What this task involves — An exact copy of every entry is the answer here, with no pictures.

^^^^^^^^

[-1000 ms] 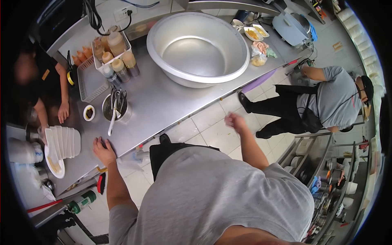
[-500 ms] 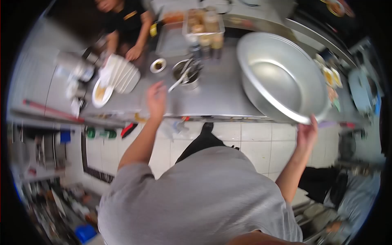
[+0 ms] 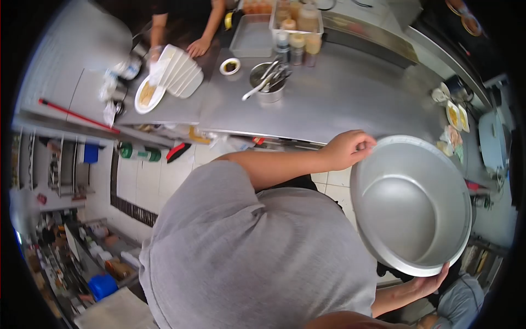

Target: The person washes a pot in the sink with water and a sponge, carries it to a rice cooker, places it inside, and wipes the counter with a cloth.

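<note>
A large round aluminum basin [image 3: 405, 205] is off the counter, held in front of the counter edge to the right of my body, its open mouth facing up. My right hand [image 3: 430, 282] grips its near rim, with the fingers partly hidden beneath. My left hand [image 3: 348, 151] reaches across my body with curled fingers against the upper left of the rim; how firmly it grips cannot be made out. On the counter, a metal pot with several ladles and spoons [image 3: 268, 85] stands beyond my left forearm.
The steel counter [image 3: 329, 98] runs across the front. A small sauce bowl [image 3: 230, 66], a stack of white oval plates [image 3: 189, 82] and a crate of bottles [image 3: 298, 22] stand on it. Another person's hand [image 3: 198, 47] rests behind the plates. A person in grey-blue [image 3: 460, 301] is at the lower right.
The basin has come off the counter toward me, to the lower right, with my right hand on its rim. My left hand has swung right from near the pot to the basin's rim.
</note>
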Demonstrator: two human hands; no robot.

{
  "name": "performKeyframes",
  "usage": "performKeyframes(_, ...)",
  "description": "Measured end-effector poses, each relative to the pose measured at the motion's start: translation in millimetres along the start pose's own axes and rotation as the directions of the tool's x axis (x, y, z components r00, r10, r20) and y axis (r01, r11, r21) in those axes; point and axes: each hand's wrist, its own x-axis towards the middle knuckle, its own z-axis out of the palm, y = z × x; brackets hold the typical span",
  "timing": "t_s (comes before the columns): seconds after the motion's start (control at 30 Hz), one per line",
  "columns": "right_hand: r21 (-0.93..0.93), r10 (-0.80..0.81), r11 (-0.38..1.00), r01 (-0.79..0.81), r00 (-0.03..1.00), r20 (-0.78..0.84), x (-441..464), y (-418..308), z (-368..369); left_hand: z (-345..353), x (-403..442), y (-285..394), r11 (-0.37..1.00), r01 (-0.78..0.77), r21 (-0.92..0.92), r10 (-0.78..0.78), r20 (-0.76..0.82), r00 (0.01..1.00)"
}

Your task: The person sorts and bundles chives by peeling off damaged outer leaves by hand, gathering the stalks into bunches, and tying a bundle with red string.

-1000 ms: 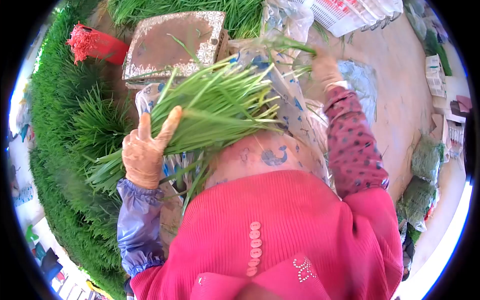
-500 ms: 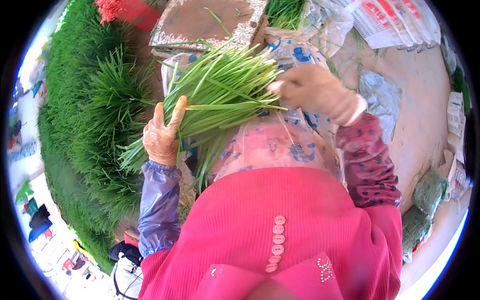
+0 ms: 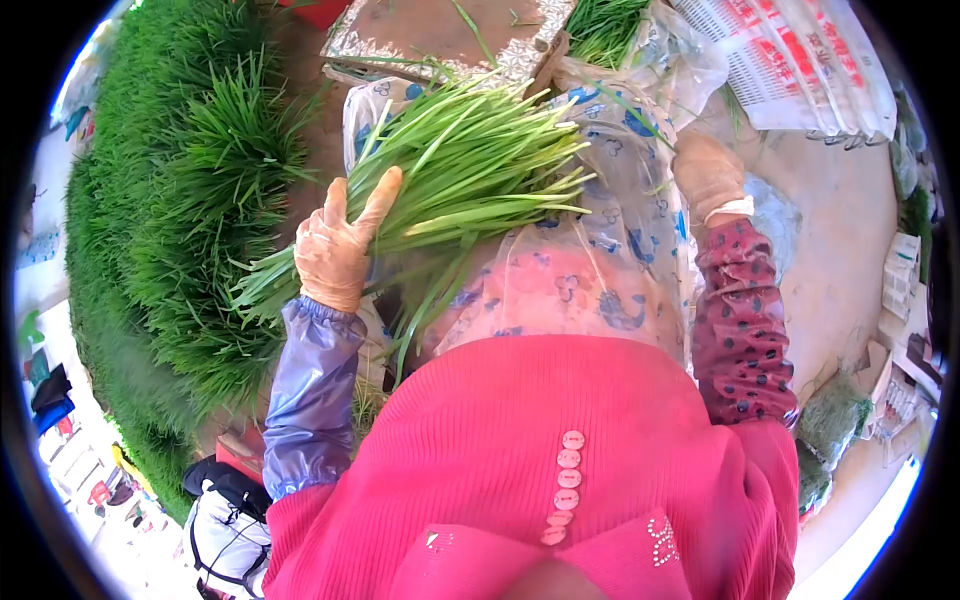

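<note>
My left hand (image 3: 335,245), in a pale glove, grips a thick bunch of garlic chives (image 3: 470,170) over my lap. Thumb and one finger stick up in front of the stalks. Their pale cut ends point right, and the green leaves hang down to the left. My right hand (image 3: 708,172), also gloved, is off to the right, apart from the bunch, its fingers curled together. A thin green blade (image 3: 635,115) runs up to its fingertips; whether they pinch it is unclear. Beneath the bunch, a clear plastic apron with blue prints (image 3: 610,270) covers my lap.
A long bank of upright chives (image 3: 180,220) stands at the left. Ahead is a worn board (image 3: 440,35), with more chives (image 3: 605,30) beside it. Printed plastic bags (image 3: 790,65) lie at the upper right, and a bluish plastic sheet (image 3: 775,225) lies on the floor.
My right hand has moved away from the stalk ends, to the right. My left hand still holds the bunch, with little movement. The view has shifted slightly.
</note>
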Motion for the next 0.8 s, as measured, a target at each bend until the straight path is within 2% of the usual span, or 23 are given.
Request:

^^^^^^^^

Exercise output —
[-1000 ms] 
[-500 ms] 
[+0 ms] 

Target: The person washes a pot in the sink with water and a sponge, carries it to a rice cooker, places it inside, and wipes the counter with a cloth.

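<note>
A large round aluminum basin [image 3: 405, 205] is off the counter, held in front of the counter edge to the right of my body, its open mouth facing up. My right hand [image 3: 430, 282] grips its near rim, with the fingers partly hidden beneath. My left hand [image 3: 348, 151] reaches across my body with curled fingers against the upper left of the rim; how firmly it grips cannot be made out. On the counter, a metal pot with several ladles and spoons [image 3: 268, 85] stands beyond my left forearm.
The steel counter [image 3: 329, 98] runs across the front. A small sauce bowl [image 3: 230, 66], a stack of white oval plates [image 3: 189, 82] and a crate of bottles [image 3: 298, 22] stand on it. Another person's hand [image 3: 198, 47] rests behind the plates. A person in grey-blue [image 3: 460, 301] is at the lower right.
The basin has come off the counter toward me, to the lower right, with my right hand on its rim. My left hand has swung right from near the pot to the basin's rim.
</note>
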Demonstrator: two human hands; no robot.

{
  "name": "performKeyframes",
  "usage": "performKeyframes(_, ...)",
  "description": "Measured end-effector poses, each relative to the pose measured at the motion's start: translation in millimetres along the start pose's own axes and rotation as the directions of the tool's x axis (x, y, z components r00, r10, r20) and y axis (r01, r11, r21) in those axes; point and axes: each hand's wrist, its own x-axis towards the middle knuckle, its own z-axis out of the palm, y = z × x; brackets hold the typical span",
  "timing": "t_s (comes before the columns): seconds after the motion's start (control at 30 Hz), one per line",
  "columns": "right_hand: r21 (-0.93..0.93), r10 (-0.80..0.81), r11 (-0.38..1.00), r01 (-0.79..0.81), r00 (-0.03..1.00), r20 (-0.78..0.84), x (-441..464), y (-418..308), z (-368..369); left_hand: z (-345..353), x (-403..442), y (-285..394), r11 (-0.37..1.00), r01 (-0.78..0.77), r21 (-0.92..0.92), r10 (-0.78..0.78), r20 (-0.76..0.82), r00 (0.01..1.00)"
}

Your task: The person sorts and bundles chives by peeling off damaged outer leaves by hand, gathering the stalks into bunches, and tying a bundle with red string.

-1000 ms: 
-500 ms: 
+0 ms: 

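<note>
My left hand (image 3: 335,245), in a pale glove, grips a thick bunch of garlic chives (image 3: 470,170) over my lap. Thumb and one finger stick up in front of the stalks. Their pale cut ends point right, and the green leaves hang down to the left. My right hand (image 3: 708,172), also gloved, is off to the right, apart from the bunch, its fingers curled together. A thin green blade (image 3: 635,115) runs up to its fingertips; whether they pinch it is unclear. Beneath the bunch, a clear plastic apron with blue prints (image 3: 610,270) covers my lap.
A long bank of upright chives (image 3: 180,220) stands at the left. Ahead is a worn board (image 3: 440,35), with more chives (image 3: 605,30) beside it. Printed plastic bags (image 3: 790,65) lie at the upper right, and a bluish plastic sheet (image 3: 775,225) lies on the floor.
My right hand has moved away from the stalk ends, to the right. My left hand still holds the bunch, with little movement. The view has shifted slightly.
</note>
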Motion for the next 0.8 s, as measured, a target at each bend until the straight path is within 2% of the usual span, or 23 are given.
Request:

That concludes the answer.